# **SNOWFLAKE CORTEX COMPLETE FINANCIAL SERVICES DEMO**

## Authors: John Heisler, Garrett Frere

In this demo, using Snowflake Cortex (https://www.snowflake.com/en/data-cloud/cortex/), we will build an AI-infused Data Pipeline with Cortex Complete.

NOTE: This notebook has been modified from the Original by Carlos Carrero in order to repeat the demo process just running the whole notebook. Also added here the native capabilities to process PDF files instead of PyPDF2.

### AI Pipeline Overview

We'll learn how to extract raw text from a PDF, perform prompt engineering, and pass custom prompts and data to a large language model of our choosing all without leaving Snowflake.

Specifically, we will be taking on the role of an AI Engineer who is working closely with a portfolio team at an asset manager. The portfolio team would like to speed up their ingestion and comprehension of statements by the Federal Open Market Committee (FOMC) who determines the direction of monetary policy by directing open market operations. Ultimately they would like to get a signal as to whether interest rates will increase, remain the same, or increase (hawkish, or, dovish respectively).
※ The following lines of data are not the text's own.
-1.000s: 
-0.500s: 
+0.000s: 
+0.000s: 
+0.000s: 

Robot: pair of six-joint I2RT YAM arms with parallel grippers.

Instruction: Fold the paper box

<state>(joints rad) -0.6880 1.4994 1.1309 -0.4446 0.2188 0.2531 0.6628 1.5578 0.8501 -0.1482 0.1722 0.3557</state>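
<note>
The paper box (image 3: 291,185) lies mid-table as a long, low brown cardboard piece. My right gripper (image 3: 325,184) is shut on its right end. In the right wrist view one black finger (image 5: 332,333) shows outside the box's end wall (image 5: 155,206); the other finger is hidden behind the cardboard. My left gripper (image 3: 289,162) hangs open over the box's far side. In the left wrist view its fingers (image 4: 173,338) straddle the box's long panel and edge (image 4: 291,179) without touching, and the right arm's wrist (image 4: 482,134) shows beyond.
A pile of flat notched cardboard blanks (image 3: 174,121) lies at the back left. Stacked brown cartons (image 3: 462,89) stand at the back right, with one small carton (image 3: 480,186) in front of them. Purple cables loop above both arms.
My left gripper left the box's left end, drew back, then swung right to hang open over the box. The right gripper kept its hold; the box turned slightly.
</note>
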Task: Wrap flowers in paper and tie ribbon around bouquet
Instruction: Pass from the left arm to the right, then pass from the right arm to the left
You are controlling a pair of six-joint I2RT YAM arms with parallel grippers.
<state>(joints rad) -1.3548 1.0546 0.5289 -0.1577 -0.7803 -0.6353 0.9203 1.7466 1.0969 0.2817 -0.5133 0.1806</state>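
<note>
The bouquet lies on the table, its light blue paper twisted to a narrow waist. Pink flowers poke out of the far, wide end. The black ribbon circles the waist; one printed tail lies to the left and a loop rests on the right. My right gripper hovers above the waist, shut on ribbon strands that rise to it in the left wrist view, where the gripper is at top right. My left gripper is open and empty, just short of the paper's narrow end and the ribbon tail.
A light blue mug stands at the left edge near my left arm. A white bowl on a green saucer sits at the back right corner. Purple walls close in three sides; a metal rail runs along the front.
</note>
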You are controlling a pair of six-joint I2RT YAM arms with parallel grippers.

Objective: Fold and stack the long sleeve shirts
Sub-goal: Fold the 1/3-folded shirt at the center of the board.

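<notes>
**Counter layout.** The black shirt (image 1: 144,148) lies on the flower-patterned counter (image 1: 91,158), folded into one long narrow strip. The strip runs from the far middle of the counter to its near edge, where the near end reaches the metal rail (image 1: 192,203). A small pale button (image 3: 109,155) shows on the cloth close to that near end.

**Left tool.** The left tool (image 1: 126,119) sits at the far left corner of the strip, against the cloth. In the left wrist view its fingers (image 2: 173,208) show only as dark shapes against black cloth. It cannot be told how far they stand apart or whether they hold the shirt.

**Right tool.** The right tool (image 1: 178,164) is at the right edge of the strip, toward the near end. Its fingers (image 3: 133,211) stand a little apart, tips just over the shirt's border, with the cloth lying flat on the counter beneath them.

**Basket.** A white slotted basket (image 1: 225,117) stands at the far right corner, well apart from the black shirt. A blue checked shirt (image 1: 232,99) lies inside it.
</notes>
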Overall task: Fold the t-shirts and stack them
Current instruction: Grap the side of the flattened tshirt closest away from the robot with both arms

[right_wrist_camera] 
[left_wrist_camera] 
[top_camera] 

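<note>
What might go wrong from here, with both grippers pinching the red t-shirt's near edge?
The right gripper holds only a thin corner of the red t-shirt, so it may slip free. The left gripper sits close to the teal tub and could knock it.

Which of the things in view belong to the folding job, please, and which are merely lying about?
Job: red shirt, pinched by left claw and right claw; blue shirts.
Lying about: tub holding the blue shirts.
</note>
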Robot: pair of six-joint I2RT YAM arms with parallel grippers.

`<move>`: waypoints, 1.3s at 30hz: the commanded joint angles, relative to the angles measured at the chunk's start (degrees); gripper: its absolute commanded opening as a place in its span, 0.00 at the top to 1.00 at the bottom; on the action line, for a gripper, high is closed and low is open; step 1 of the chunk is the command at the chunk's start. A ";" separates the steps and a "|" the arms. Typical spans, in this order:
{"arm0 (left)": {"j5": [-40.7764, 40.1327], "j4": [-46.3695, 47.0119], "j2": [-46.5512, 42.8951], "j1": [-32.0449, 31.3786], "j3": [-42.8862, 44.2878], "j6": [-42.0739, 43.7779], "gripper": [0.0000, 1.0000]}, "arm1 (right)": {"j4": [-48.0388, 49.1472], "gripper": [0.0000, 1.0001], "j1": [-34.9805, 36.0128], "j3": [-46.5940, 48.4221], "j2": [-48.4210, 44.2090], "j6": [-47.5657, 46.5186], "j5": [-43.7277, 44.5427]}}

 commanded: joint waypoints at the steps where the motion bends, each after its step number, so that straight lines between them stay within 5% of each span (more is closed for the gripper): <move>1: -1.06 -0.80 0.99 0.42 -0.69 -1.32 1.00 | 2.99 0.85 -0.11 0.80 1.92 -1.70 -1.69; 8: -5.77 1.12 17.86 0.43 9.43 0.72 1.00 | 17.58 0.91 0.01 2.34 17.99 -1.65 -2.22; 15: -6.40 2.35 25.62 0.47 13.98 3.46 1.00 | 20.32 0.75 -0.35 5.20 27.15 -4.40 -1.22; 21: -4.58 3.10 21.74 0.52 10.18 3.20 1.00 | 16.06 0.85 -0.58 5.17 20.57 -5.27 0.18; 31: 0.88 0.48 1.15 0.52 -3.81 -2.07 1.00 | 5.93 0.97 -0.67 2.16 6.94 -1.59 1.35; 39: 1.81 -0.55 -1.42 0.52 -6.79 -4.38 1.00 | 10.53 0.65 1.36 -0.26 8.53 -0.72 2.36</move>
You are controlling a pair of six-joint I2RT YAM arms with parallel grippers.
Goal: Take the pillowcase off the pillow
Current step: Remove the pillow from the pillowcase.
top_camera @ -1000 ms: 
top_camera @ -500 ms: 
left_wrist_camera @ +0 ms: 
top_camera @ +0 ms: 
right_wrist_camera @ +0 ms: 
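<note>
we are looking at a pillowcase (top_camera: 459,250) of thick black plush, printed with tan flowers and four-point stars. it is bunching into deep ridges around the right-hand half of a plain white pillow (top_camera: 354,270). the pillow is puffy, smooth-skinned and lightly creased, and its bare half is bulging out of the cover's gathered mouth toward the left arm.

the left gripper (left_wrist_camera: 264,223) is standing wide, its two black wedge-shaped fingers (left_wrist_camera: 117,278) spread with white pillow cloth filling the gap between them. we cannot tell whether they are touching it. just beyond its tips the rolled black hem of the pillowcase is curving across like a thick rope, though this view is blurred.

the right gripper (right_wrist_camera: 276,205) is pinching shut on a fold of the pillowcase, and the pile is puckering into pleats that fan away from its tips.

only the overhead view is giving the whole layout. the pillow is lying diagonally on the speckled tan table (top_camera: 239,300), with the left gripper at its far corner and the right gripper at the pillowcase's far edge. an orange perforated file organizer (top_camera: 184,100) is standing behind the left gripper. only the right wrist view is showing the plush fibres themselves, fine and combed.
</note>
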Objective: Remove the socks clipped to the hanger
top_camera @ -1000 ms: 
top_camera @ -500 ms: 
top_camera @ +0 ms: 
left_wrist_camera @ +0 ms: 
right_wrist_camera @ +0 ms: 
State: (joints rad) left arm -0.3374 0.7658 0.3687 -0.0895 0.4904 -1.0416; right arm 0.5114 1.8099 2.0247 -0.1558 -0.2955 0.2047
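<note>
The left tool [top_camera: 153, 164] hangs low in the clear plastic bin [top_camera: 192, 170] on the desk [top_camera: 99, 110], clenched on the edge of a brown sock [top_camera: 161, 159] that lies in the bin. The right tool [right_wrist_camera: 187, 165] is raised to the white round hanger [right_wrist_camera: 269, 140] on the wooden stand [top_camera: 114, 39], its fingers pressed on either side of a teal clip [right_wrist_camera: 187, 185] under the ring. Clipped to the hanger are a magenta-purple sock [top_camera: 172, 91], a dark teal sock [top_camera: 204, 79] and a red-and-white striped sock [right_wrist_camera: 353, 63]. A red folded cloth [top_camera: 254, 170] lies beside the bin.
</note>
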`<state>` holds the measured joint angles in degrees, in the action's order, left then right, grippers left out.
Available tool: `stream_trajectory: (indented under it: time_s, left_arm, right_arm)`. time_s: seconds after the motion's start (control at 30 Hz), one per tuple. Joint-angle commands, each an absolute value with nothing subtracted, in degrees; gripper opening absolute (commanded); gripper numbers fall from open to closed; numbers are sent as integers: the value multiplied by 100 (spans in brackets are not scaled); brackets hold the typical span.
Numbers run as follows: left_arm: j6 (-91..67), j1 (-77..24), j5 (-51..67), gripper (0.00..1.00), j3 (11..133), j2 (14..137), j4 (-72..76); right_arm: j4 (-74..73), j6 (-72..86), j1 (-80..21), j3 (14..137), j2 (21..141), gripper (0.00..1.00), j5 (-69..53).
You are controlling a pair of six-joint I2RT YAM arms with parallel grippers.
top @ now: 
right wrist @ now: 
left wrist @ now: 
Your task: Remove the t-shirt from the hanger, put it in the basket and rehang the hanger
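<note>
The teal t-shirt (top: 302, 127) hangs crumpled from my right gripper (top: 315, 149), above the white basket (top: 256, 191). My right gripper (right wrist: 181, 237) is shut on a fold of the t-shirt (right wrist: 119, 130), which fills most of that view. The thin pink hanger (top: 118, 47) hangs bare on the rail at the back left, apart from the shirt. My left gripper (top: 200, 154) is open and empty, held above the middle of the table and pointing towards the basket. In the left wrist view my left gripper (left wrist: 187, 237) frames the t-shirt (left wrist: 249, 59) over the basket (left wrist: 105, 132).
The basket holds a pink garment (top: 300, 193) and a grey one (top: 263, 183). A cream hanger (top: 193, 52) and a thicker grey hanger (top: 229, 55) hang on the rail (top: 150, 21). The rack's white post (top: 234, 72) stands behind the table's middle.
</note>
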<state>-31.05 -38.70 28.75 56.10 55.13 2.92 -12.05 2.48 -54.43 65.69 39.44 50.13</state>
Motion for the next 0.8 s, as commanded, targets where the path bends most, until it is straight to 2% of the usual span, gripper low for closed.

I refer to this as an AI pipeline because we can imbue this type of signal generation with AI much further up the data delivery value chain. In this way, we will maximize the value of our work imbuing into a common dataset. End users will not need invoke any additional logic; good design is invisible!

### Next Steps

 * To industrialize this demo with continuous ingestion and scoring, please check out the `FSI_Cortex_AI_Pipeline_Industrialization.ipynb` notebook in this repository
 * Check out the companion demo in this repository: `FSI_Cortex_Search.ipynb`

# 🛑 BEFORE YOU START 🛑

**Be sure to do the following FIRST to create dependent database objects for the following steps**:
1. Run the `1_SQL_SETUP_FOMC.sql` script

------

### AI Pipeline: Step 1 - Copy PDF Files

We need to extract text from the PDFs. We will do that with a new python function.

> Note that we're builidng this function directly in SQL.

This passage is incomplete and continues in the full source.